Segment Open
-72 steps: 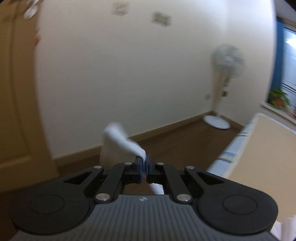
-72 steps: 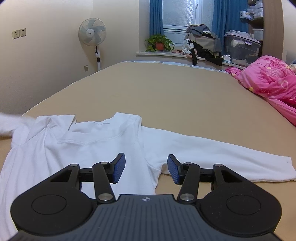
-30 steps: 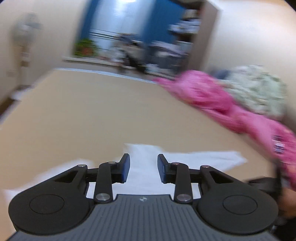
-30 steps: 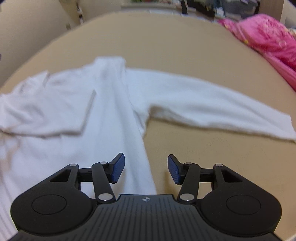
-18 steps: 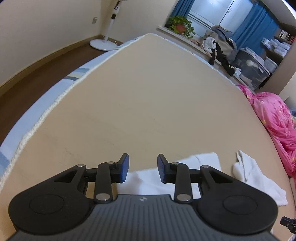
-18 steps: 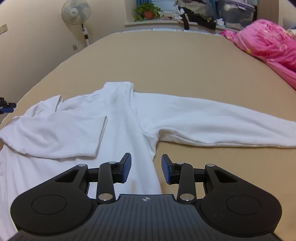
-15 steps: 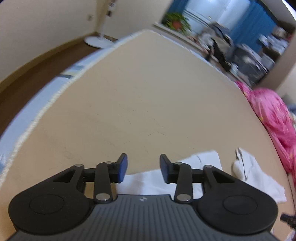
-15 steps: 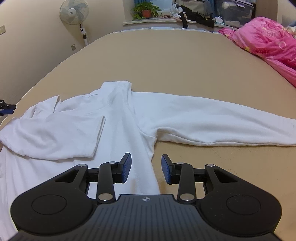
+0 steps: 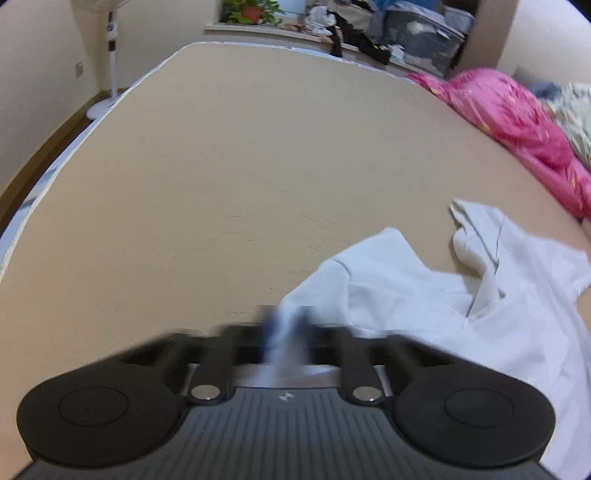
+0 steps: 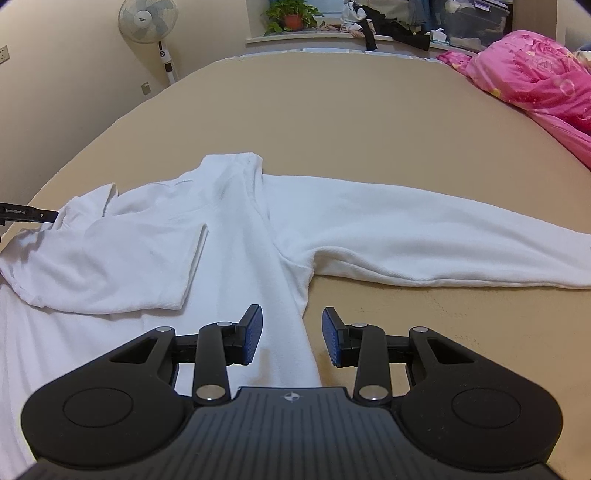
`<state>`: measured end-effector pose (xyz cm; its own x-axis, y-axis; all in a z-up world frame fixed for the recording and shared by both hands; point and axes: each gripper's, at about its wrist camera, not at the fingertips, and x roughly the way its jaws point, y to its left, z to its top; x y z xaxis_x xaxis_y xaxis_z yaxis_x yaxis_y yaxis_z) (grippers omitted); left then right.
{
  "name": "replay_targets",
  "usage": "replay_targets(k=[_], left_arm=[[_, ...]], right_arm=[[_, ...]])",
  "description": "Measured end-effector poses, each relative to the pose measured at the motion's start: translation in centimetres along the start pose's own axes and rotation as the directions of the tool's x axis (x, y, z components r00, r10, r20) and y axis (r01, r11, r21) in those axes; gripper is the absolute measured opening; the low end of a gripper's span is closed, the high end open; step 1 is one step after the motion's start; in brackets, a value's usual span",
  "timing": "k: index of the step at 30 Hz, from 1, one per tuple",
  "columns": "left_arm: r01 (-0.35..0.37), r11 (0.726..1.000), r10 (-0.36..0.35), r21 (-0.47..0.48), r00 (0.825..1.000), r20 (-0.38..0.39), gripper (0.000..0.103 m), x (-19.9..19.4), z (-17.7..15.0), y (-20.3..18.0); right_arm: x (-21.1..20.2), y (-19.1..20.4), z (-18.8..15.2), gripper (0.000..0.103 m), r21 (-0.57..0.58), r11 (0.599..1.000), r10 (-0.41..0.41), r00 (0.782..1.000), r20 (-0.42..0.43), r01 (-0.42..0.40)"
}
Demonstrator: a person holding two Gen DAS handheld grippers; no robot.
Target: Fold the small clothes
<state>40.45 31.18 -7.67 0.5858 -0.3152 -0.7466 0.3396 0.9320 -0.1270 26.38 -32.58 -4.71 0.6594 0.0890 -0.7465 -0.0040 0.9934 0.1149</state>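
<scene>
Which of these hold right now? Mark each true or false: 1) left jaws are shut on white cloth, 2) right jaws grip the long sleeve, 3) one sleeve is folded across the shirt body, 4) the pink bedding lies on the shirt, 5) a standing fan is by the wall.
1. True. The left gripper is blurred, but its jaws have just closed on the shoulder edge of the white shirt.
2. False. The right gripper stands open over the shirt's side edge; the long sleeve lies flat beyond it, untouched.
3. True. The folded sleeve lies across the body.
4. False. The pink bedding sits apart at the bed's far right.
5. True. The fan stands past the bed's far left.
</scene>
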Motion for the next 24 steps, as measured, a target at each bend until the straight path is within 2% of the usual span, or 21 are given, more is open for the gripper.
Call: replay_targets(k=[2,3,4,5,6,7,8,9,10,11,12,14,17,19,20,21,24], left_arm=[[-0.014,0.999,0.013,0.048,1.000,0.017,0.001,-0.5,0.4,-0.8],[-0.050,0.997,0.048,0.053,0.998,0.038,0.001,-0.5,0.6,-1.5],[-0.113,0.993,0.111,0.021,0.992,0.060,0.001,-0.8,1.1,-1.6],[-0.167,0.984,0.172,-0.065,0.982,0.079,0.001,-1.7,1.5,-0.3],[-0.174,0.969,0.193,-0.175,0.976,0.097,0.000,-2.7,1.5,1.3],[-0.178,0.954,0.208,-0.243,0.973,0.101,0.000,-3.4,1.1,2.5],[-0.235,0.939,0.264,-0.250,0.961,0.087,0.000,-3.7,0.7,2.8],[-0.246,0.943,0.262,-0.223,0.964,0.045,0.000,-3.7,0.5,2.8],[-0.211,0.952,0.216,-0.220,0.976,0.001,0.011,-3.7,0.2,2.8],[-0.182,0.956,0.185,-0.231,0.983,-0.009,0.015,-4.2,-0.2,2.7],[-0.196,0.952,0.204,-0.237,0.979,0.008,0.023,-5.3,-0.3,2.5],[-0.226,0.931,0.247,-0.288,0.968,0.036,0.026,-7.9,-0.1,2.2],[-0.205,0.889,0.221,-0.410,0.975,-0.008,0.026,-10.8,-0.5,1.8],[-0.211,0.879,0.217,-0.428,0.975,-0.036,0.031,-12.9,-1.5,0.9],[-0.208,0.883,0.216,-0.421,0.976,-0.029,0.034,-13.9,-2.2,0.2],[-0.203,0.886,0.218,-0.416,0.976,-0.012,0.040,-14.8,-3.1,-0.6],[-0.154,0.894,0.197,-0.421,0.978,0.062,0.051,-16.6,-6.5,-1.4]], right_arm=[[0.1,0.1,0.0,0.037,0.000,1.000,-0.003,1.000,0.001,0.003],[0.1,0.1,0.0,0.037,0.000,1.000,-0.005,1.000,0.002,0.005],[0.1,0.1,0.0,0.037,0.001,1.000,-0.007,1.000,0.004,0.007],[0.1,0.2,0.0,0.037,0.002,1.000,-0.008,1.000,0.006,0.008],[0.1,0.3,0.0,0.037,0.002,1.000,-0.008,1.000,0.009,0.008],[0.1,0.3,0.0,0.037,0.003,1.000,-0.009,1.000,0.011,0.009],[0.1,0.3,0.1,0.037,0.003,1.000,-0.008,1.000,0.012,0.008],[0.1,0.3,0.1,0.037,0.003,1.000,-0.005,1.000,0.015,0.004],[0.0,0.3,0.1,0.037,0.002,1.000,-0.002,1.000,0.018,0.002],[0.0,0.3,0.2,0.037,0.000,1.000,-0.001,1.000,0.022,0.001],[-0.1,0.3,0.2,0.037,0.001,1.000,0.000,1.000,0.024,0.000],[-0.1,0.2,0.2,0.037,0.009,1.000,0.004,1.000,0.024,-0.005],[-0.4,0.2,0.4,0.037,0.018,1.000,0.017,0.999,0.043,-0.017],[-0.9,0.5,0.6,0.031,0.019,0.999,0.046,0.996,0.079,-0.047],[-1.0,0.8,0.7,0.023,0.016,0.998,0.062,0.994,0.095,-0.064],[-1.2,1.2,0.8,0.020,0.016,0.996,0.086,0.990,0.111,-0.089],[-0.8,2.2,1.2,0.020,0.042,0.983,0.174,0.977,0.124,-0.180]])
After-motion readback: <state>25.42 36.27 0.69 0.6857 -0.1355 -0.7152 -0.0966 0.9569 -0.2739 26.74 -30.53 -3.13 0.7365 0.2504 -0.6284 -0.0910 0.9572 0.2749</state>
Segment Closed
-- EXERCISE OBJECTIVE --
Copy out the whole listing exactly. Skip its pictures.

-- PROBLEM SOLUTION --
-72 steps: 
-72 steps: 
-30 steps: 
-30 steps: 
-18 steps: 
-18 steps: 
-15 steps: 
-15 steps: 
+0 steps: 
+0 steps: 
`<state>`: measured end-effector pose (xyz cm; its own x-axis, y-axis; all in a z-up world frame fixed for the recording and shared by both hands; point and axes: each gripper's, at about its wrist camera, not at the fingertips, and x roughly the way its jaws point, y to its left, z to its top; x y z xaxis_x xaxis_y xaxis_z yaxis_x yaxis_y yaxis_z) (grippers omitted); left then right.
{
  "name": "replay_targets",
  "usage": "replay_targets(k=[_], left_arm=[[_, ...]], right_arm=[[_, ...]])",
  "description": "Measured end-effector poses, each relative to the pose measured at the motion's start: translation in centimetres along the start pose's own axes and rotation as the directions of the tool's x axis (x, y, z components r00, r10, r20) and y axis (r01, r11, r21) in those axes; gripper is the absolute measured opening; the low end of a gripper's span is closed, the high end open; step 1 is one step after the motion's start; in brackets, a value's usual span",
  "timing": "k: index of the step at 30 Hz, from 1, one per tuple",
  "columns": "left_arm: r01 (-0.35..0.37), r11 (0.726..1.000), r10 (-0.36..0.35), r21 (-0.47..0.48), r00 (0.825..1.000), r20 (-0.38..0.39), gripper (0.000..0.103 m), x (-19.9..19.4), z (-17.7..15.0), y (-20.3..18.0); right_arm: x (-21.1..20.2), y (-19.1..20.4), z (-18.8..15.2), gripper (0.000..0.103 m), r21 (-0.57..0.58), r11 (0.599..1.000), r10 (-0.41..0.41), r00 (0.782..1.000), r20 (-0.42..0.43), r01 (-0.42..0.40)"
}
Demonstrator: a person holding two Gen DAS handheld grippers; no robot.
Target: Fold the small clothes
<state>40.45 31.18 -7.67 0.5858 -0.3152 -0.7466 0.3396 0.9320 -0.1270 26.38 -32.58 -4.71 0.6594 0.0890 -0.7465 -0.0040 0.9934 0.1149</state>
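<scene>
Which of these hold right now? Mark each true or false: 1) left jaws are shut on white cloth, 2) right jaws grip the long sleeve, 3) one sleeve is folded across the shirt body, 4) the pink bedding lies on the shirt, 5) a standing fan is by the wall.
1. True. The left gripper is blurred, but its jaws have just closed on the shoulder edge of the white shirt.
2. False. The right gripper stands open over the shirt's side edge; the long sleeve lies flat beyond it, untouched.
3. True. The folded sleeve lies across the body.
4. False. The pink bedding sits apart at the bed's far right.
5. True. The fan stands past the bed's far left.
</scene>
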Motion for the next 24 steps, as measured, a target at each bend until the straight path is within 2% of the usual span, or 21 are given, more is open for the gripper.
Call: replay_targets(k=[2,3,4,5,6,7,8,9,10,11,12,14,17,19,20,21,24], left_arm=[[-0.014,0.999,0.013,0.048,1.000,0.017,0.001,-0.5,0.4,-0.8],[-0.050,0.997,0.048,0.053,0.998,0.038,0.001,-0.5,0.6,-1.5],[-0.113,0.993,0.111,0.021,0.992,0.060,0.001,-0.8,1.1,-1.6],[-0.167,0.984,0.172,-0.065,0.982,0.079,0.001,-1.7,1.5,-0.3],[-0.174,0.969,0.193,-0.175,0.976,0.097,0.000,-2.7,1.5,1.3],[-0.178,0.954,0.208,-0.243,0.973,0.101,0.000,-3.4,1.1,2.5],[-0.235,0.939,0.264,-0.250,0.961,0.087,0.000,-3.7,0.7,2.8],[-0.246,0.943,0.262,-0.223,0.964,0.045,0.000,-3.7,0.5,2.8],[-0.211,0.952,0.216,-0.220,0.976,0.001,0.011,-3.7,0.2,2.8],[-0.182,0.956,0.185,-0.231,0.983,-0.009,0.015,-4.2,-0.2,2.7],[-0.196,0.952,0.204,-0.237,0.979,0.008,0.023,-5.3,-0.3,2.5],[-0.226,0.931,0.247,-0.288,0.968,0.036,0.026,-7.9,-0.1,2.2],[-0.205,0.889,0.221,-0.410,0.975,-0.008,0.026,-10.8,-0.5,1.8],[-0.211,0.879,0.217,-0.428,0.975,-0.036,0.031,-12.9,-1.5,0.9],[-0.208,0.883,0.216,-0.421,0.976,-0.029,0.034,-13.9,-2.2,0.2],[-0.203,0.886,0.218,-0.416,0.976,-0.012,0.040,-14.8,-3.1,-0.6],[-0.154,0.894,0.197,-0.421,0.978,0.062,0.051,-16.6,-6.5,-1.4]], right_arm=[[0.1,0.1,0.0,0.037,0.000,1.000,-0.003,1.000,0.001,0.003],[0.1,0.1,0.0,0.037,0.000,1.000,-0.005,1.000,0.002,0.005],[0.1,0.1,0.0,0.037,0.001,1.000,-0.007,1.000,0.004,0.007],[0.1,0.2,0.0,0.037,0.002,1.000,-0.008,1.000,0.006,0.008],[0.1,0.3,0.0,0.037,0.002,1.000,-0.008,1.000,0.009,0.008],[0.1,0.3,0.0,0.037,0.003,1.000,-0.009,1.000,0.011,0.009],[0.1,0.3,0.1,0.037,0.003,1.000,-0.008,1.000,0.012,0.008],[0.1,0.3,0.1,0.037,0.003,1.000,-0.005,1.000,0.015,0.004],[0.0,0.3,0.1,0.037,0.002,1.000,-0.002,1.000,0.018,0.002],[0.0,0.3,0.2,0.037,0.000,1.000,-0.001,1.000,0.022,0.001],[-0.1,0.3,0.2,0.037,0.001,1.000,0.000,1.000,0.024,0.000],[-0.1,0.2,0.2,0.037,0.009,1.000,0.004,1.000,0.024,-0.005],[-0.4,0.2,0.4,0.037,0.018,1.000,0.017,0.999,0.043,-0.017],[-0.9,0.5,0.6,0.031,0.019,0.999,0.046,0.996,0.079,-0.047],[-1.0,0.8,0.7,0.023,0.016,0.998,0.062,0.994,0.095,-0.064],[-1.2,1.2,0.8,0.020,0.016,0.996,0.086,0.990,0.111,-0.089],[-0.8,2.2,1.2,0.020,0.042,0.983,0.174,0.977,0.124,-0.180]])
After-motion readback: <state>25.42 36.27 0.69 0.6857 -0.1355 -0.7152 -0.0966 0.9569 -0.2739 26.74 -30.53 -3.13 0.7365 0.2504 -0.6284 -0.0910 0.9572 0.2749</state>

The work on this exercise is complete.